A Glitch in the Matrix

     I just got a phone call at 5:45 AM, where the phone rang and the caller ID said, “StarNet Inc”, and the number was 941-347-6089.

     StarNet Inc was an old 56k wholesale dial up provider I used before they folded and were acquired by Global POPs.  That WAS there number but it’s been disconnected for years, and calling it just gets re-order.

 

Frontier and E-mail

     If you are using Frontier for your Internet Access, and having problems sending e-mail using our servers, I discovered an issue today and a work-around.

     Frontier’s DNS servers are returning the IP address of a proxy server instead of our real e-mail address when you do a DNS query for mail.eskimo.com.  The proxy server proxies web and incoming mail servers but does not pass or proxy the outgoing ports.

     The work around for this is to go into your network connection configuration and select manually specify name servers and specify name servers that are not Frontiers, such as ours, 204.122.16.8 and 204.122.16.9 or open DNS or Google’s or some other public DNS servers.

Ubuntu 15.10 Libvirt-bin Bug

     I have filed a bug report on Launchpad so hopefully this will get addressed.  This is a bug specific to Ubuntu or at least Debian releases, was not a problem with Redhat.

     According to the manual page, restarting libvirtd is not supposed to interrupt running virtual machines, but it does. Thus when an upgrade to libvirtd comes out on the host machines, if I apply it, it frequently restarts the guest machines which is unpopular with customers to put it mildly.

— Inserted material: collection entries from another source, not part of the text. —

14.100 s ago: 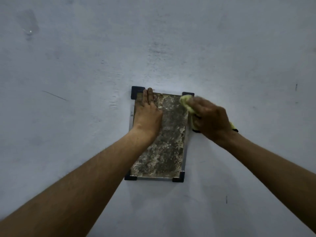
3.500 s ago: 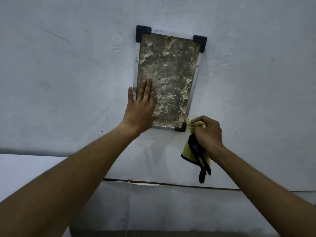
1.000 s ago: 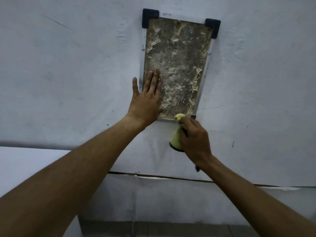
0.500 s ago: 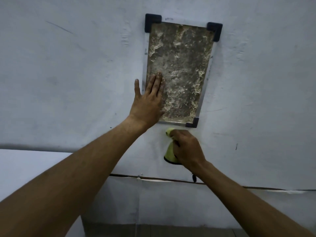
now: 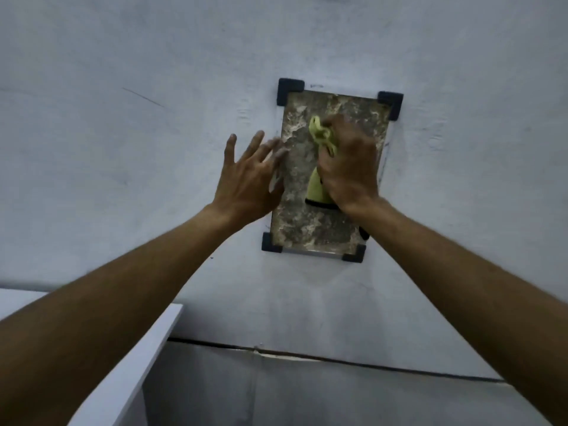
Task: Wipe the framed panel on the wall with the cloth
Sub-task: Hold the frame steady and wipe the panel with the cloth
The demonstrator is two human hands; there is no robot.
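Observation:
The framed panel [image 5: 310, 229] hangs on the pale wall, a mottled grey-brown rectangle with black corner brackets. My right hand [image 5: 349, 162] grips a bunched yellow-green cloth [image 5: 321, 136] with a black edge and holds it against the upper middle of the panel. My left hand [image 5: 246, 176] has its fingers spread and straight at the panel's left edge, fingertips near the frame; whether they touch it I cannot tell.
The wall [image 5: 123, 149] is bare around the panel. A white shelf or tabletop edge [image 5: 144, 342] juts in at the lower left. A dark seam [image 5: 307, 356] runs across the wall below the panel.
My right hand has carried the cloth up from below the panel's bottom edge onto its upper middle. My left hand has slid off the panel face to its left edge, fingers spread.

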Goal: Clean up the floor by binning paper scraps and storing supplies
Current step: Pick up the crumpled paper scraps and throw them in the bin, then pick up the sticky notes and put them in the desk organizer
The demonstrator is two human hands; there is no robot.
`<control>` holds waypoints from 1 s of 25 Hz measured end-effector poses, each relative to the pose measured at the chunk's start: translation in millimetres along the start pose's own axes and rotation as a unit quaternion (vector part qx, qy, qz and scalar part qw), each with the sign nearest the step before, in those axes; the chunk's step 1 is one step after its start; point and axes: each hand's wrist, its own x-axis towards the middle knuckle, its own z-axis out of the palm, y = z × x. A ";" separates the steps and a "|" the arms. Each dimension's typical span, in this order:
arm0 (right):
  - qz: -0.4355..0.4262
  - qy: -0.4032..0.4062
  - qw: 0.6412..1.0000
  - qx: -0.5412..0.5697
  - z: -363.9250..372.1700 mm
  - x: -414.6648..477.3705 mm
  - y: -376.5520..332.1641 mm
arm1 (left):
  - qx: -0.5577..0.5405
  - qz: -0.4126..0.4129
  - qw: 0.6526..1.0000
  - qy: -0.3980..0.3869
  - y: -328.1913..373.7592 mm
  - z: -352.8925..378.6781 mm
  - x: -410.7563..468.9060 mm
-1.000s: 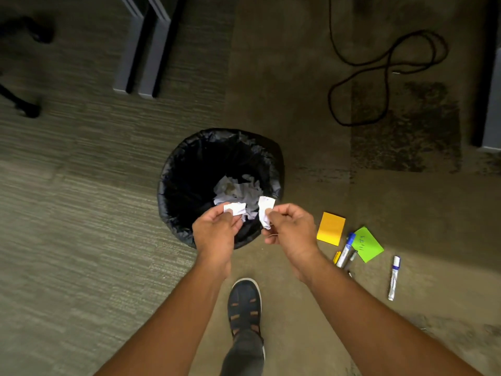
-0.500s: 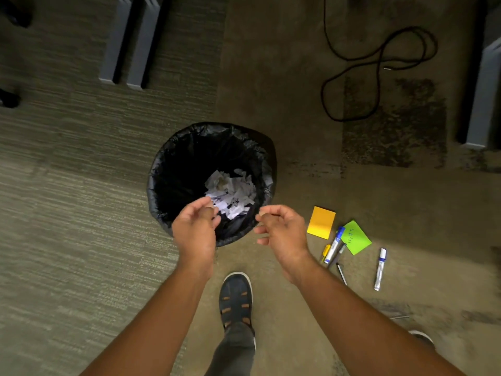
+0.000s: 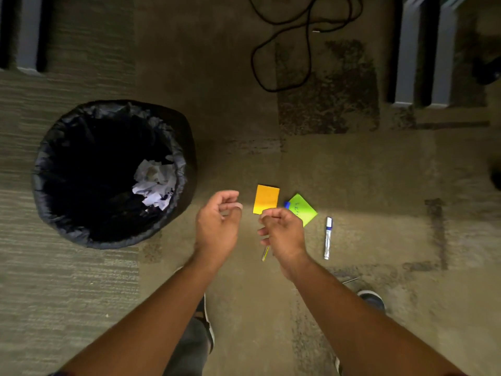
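Note:
A round bin with a black liner [image 3: 43, 196] stands on the carpet at the left, with white paper scraps [image 3: 156, 183] inside it. To its right lie an orange sticky-note pad [image 3: 266, 198], a green sticky-note pad [image 3: 303, 208], a white marker with a blue band [image 3: 328, 237] and a thin yellow pen [image 3: 265, 253]. My left hand [image 3: 217, 226] and my right hand [image 3: 283, 232] hang above the floor beside the bin, fingers loosely curled and holding nothing. My right hand covers part of the green pad and a blue-capped marker.
A black cable [image 3: 287, 50] loops on the carpet at the top. Grey furniture legs [image 3: 423, 55] stand at the top right and another grey leg [image 3: 27, 33] at the top left. My shoes [image 3: 371, 299] are on the floor below my arms.
Both hands let go of the white paper scraps, which dropped into the bin. The hands then moved right, away from the bin and over the sticky notes and markers.

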 end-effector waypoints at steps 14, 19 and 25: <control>-0.098 0.106 0.921 -0.361 -103.7 168.4 89.4 | 0.252 -0.132 0.959 0.012 -128.3 156.6 71.3; -0.157 0.096 0.803 -0.567 -109.4 200.8 120.3 | 0.424 -0.077 0.902 0.012 -152.4 176.1 88.0; -0.145 0.116 0.779 -0.599 -109.1 208.0 118.8 | 0.387 -0.134 0.912 -0.003 -154.7 173.2 98.9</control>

     This is how to reproduce it, create kvm-qemu guests, with a dozen of them or so running on a box, on the host machine type systemctl restart libvirt-bin and on average about 3/4ths of the guest machines will reboot.

Unintended Reboot

     Sorry for the unintended reboot around 11:45AM today.  There was an update to libvirtd and every time Ubuntu updates it, it restarts it.  Restarting it is NOT supposed to interrupt service per the manual:

       Restarting libvirtd does not impact running guests.  Guests continue to
       operate and will be picked up automatically if their XML configuration
       has been defined.  Any guests whose XML configuration has not been
       defined will be lost from the configuration.

     But unfortunately, for about half the guest machines it does, regardless of what the manual states.

Maintenance 10PM

     I will be rebooting the host computers and some of the guests to load new kernels tonight at approximately 10PM.  Hopefully it will go smoothly like last time and result in only minimal downtime (about 10 minutes per machine).

     Also, one of the two radius servers is currently down and will be restored at that time.  This should not impact service as radius is duplicated and the machine that is down is the secondary, just some loss of redundancy until it is restored.

Last Meeting

     At the last meeting, Melinda McBride took notes and also put down a roster for people to sign in.  Only about half a dozen showed up as opposed to approximately two at the previous.

     Here is a copy of the notes:

IMG_1120     Here is a copy of the roster:

roster     I’d like your input on why this meeting was a general failure while the first a success.  Location, something you were expecting the first time that didn’t happen?

     What would you like to see on the agenda for the next meeting?

owncloud

      I rebooted the web server to load a new kernel and it did not  automatically mount the owncloud data directory which is NFS mounted from a file server.

     Occasional failure to mount an NFS mount point is a bug that currently seems to  exist in all of the debian based distributions. Not having the same problem with the Redhat based distributions. Not sure if it is a systemd issue or kernel issue or just what yet.

      I’ve just manually mounted it, should be good now.

Ubuntu PHP

     Somehow PHP got hurt on Ubuntu and when cron ran sessionsclean, it was core dumping.  I reinstalled all of the php components and it resolved this problem.

     If you are developing PHP code for your website, Ubuntu is the best machine to use as it has the same operating system and version of PHP as the web server.